В глазах Ивана Севастьяновича тускло пробежала мгновенная металлическая искорка, она тут же угасла, дав место уже обычной мягкой приязни, но Владу хватило этого мгновения, чтобы понять: да, этот человек сделает все от него зависящее, чтобы выполнить инструкции своего руководства, чтобы сдержать Влада в поставленных ему жестких рамках и в случае какого-либо эксцесса – ликвидировать Свиридова.
Тем временем принесли водку и обильную закуску. Бах налил сначала Свиридову, а потом себе. Они чокнулись и выпили, Иван Севастьянович закусил, а Свиридов нет.
– Вам определено постоянное место жительства, – проговорил Бах. – Вот ключи от квартиры и брелок к ним.
– А адрес?
– Адрес написан у вас в паспорте. Впрочем, если у вас нет его при себе, то вы можете прочитать адрес прямо на брелке.
Свиридов взял протянутые Иваном Севастьяновичем ключи и прочитал адрес.
– М-м-м... по-моему, это не особенно далеко отсюда, – сказал он. – Хорошо, – оборвал он сам себя. – Что еще?
– Еще?
– Вы же понимаете, многоуважаемый Иван Севастьянович, что для работы мне потребуются не только паспорта на имя Алексея Валентиновича Каледина и ключи от квартиры, где, надеюсь, деньги все-таки лежат, потому что мои кончаются, – Свиридов определенно лукавил, потому что истратить за два дня (один из которых был проведен в самолете) две тысячи долларов – вещь все-таки малореальная.
Свиридов прищурился и продолжал свою в высшей степени содержательную речь:
– Вы понимаете, что мне потребуется оружие и...
– Все ясно, – мягко прервал его Иван Севастьянович, который, пока говорил Влад, медленно, со вкусом дела разливал водку, – давайте выпьем.
После того как это было исполнено, Бах с достоинством закусил отбивной и сказал:
– Ну разумеется... ну разумеется, вы найдете в вашей новой квартире все необходимое.
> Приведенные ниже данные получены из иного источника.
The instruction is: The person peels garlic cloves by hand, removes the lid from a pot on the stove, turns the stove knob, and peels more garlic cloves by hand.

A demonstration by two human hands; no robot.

Некоторая сумма денег – вы сами знаете, как безобразно финансируются российские спецслужбы, – и пистолет.
– Макарова? – довольно холодно спросил Свиридов.
– Я не знаю, какая марка, но он, безусловно, есть.
Они обговорили кое-какие детали, попутно допив бутылочку, и в заключение разговора Бах спросил:
– Вам известно, куда вы направитесь сейчас?
– Конечно, – с почти естественной беспечностью ответил Сверидов, – в ночной клуб «Центурион».
– Прекрасно. А почему вы направитесь именно туда?
– А вот сие для меня тайна. Просто получена такая наводка.
– И что вы там намерены делать?
– Безобразничать, – сказал Влад и выпил рюмку водки. И опять не закусил. – Безобразничать как можно основательнее. Чтобы приметили. Поверьте, уж что-что, а бесчинства выходят у меня особенно вдохновенно.
Бах пристально посмотрел на Свиридова и наконец еле заметно кивнул...
Эти хождения по ночным клубам с вполне определенными целями – выловить того или иного человека или на шаг приблизиться к тому, чтобы достать его, – никогда не кончались добром.
Не исключение и то – предыдущее – свидание с Кардиналом в ночном клубе «Менестрель». Встреча, которой не помнит Влад, – потому что взрыв, смявший вице-мэра Козенко, как тряпичную куклу, высвободил из камуфлета отравляющее вещество нервно-паралитического типа, и самого Кардинала Свиридов увидел уже на излете сознания.